Nach §7 des GenDG darf eine diagnostische Untersuchung nur durch Ärzte und eine prädiktive Untersuchung nur durch Fachärzte für Humangenetik oder andere Ärzte, die sich beim Erwerb einer Facharzt-, Schwerpunkt- oder Zusatzbezeichnung für genetische Untersuchungen im Rahmen ihres Fachgebietes qualifiziert haben, vorgenommen werden.
? Was können Nachteile einer diagnostischen genetischen Untersuchung sein?
Die Paragraphen 4 und 18-21 des GenDG erörtern die Benachteiligungsverbote z.B. beim Abschluss eines Versicherungsvertrages (z.B. Lebensversicherung…), das Verhalten bei Eintritt in das Arbeitsleben mit evtl. Begründung vor und nach dem Beschäftigungsverhältnis, den Arbeitsschutz und das oben erwähnte arbeitsrechtliche Benachteiligungsverbot.Persönliche Überlegungen hinsichtlich einer Untersuchung können sich auch (im religiösen Bereich) ergeben, sollte es später bei Partnersuche zu Gesprächen über das individuelle genetische Schicksal der Vererbung in die kommende Generation mit Überlegungen zur pränatalen Diagnostik ergeben.
? Gibt es ein Recht auf Nicht-Wissen hinsichtlich der Ergebnisse von diagnostischen Gentests?
Es gibt das Recht auf Nichtwissen (§9,5) "einschließlich des Rechts, das Untersuchungsergebnis oder Teile davon nicht zur Kenntnis zu nehmen, sondern vernichten zu lassen".
? Findet das Gesetz auch für Forschungsfragen Anwendung?

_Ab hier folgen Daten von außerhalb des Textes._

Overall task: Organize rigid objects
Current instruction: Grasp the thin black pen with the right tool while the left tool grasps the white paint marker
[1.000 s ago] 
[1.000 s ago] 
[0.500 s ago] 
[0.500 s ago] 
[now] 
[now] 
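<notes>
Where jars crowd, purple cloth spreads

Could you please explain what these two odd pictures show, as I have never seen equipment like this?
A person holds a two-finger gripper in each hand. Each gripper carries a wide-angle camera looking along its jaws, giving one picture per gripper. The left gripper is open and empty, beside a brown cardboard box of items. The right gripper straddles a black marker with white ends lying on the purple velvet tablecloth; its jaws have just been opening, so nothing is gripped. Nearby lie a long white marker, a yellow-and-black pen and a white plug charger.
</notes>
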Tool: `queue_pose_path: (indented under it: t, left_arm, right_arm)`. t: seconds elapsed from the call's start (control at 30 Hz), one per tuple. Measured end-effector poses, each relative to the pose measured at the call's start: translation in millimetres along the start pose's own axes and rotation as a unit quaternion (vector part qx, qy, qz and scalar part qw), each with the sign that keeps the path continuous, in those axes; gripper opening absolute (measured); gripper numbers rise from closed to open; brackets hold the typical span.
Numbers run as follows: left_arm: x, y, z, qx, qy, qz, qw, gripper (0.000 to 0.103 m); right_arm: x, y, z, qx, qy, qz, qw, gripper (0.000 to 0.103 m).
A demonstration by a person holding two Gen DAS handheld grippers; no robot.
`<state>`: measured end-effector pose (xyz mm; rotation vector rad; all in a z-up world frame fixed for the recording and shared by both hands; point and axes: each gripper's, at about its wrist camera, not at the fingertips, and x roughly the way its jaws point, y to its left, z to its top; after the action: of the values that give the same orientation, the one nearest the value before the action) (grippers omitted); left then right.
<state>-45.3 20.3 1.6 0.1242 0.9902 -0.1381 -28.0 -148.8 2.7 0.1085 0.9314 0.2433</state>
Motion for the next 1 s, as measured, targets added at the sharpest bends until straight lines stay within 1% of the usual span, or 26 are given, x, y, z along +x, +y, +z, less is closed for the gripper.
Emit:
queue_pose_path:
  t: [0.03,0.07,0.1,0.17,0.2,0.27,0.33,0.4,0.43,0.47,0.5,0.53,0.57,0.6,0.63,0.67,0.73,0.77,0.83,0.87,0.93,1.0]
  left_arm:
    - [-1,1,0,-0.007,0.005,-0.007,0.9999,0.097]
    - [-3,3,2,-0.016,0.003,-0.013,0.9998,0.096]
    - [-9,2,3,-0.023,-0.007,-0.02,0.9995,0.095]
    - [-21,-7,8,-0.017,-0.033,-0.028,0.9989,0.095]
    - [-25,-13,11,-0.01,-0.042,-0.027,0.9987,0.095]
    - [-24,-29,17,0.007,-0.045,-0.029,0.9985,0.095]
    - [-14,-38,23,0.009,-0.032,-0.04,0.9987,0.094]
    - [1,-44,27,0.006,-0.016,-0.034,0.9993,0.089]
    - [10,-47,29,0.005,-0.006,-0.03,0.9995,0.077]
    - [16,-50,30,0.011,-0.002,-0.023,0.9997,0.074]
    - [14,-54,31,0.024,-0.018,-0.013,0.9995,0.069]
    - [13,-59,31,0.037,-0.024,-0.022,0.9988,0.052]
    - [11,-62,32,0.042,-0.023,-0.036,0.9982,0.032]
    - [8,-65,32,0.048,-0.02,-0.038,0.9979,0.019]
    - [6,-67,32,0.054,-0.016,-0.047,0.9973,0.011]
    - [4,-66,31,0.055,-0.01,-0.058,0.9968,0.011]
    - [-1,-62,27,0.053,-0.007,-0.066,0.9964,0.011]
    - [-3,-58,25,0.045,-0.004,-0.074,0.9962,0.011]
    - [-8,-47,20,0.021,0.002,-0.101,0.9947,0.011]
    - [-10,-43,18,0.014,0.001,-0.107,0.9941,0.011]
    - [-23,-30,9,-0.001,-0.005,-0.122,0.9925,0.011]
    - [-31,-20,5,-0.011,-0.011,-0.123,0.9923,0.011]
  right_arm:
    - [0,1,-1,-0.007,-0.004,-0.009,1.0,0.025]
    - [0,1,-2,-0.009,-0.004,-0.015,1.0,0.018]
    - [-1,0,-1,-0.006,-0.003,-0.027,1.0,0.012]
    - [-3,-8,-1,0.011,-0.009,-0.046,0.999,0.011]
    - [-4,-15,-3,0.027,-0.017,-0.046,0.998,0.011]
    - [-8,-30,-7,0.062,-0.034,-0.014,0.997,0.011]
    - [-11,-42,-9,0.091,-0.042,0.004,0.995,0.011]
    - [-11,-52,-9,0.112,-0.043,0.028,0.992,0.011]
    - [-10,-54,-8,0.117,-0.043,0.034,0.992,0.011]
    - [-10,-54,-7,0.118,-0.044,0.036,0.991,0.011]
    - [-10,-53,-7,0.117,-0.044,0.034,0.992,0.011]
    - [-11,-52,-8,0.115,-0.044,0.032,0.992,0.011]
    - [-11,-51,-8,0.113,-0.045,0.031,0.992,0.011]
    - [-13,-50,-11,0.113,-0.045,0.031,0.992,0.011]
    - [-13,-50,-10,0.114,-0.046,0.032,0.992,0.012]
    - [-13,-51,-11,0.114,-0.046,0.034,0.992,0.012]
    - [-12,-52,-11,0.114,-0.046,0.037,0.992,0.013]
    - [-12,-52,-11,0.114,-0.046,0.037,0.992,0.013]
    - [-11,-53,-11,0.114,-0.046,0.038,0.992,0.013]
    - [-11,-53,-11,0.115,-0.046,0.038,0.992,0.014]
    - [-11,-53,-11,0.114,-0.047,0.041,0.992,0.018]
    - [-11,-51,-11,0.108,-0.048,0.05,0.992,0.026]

Nach § 2(2)1 gilt das GenDG nicht für Forschungszwecke."Im Jahre 2003 zeigten von insgesamt 540 Patienten mit monogenen Erkrankungen, die einer Behandlung unterzogen wurden, nur 12% einen voll befriedigenden, 54% einen teilweisen und 34% überhaupt keinen Therapieerfolg. Am erfolgreichsten waren … symptomatische Behandlungen Nur in 10% der Patienten brachte der Einsatz von Pharmaka eine Besserung." [Höhn H. Taschenlehrbuch Humangenetik. Stuttgart: Thieme; 2006]. Wiederum obliegt den Eltern das weitere Procedere.
? Gibt es derzeit in der Routine-Diagnostik genetische Unter-suchungen zur spezifischen Sprachentwicklungsstörung, FOXP2 oder Legasthenie?
Für eine genetische Routinediagnostik zu diesen Fragen existieren z. Zt. in Deutschland keine Labore.
Herr Professor Kunze, ich danke Ihnen für das Gespräch!
Das Interview führte Dr. med. Jochen Rosenfeld, Berlin.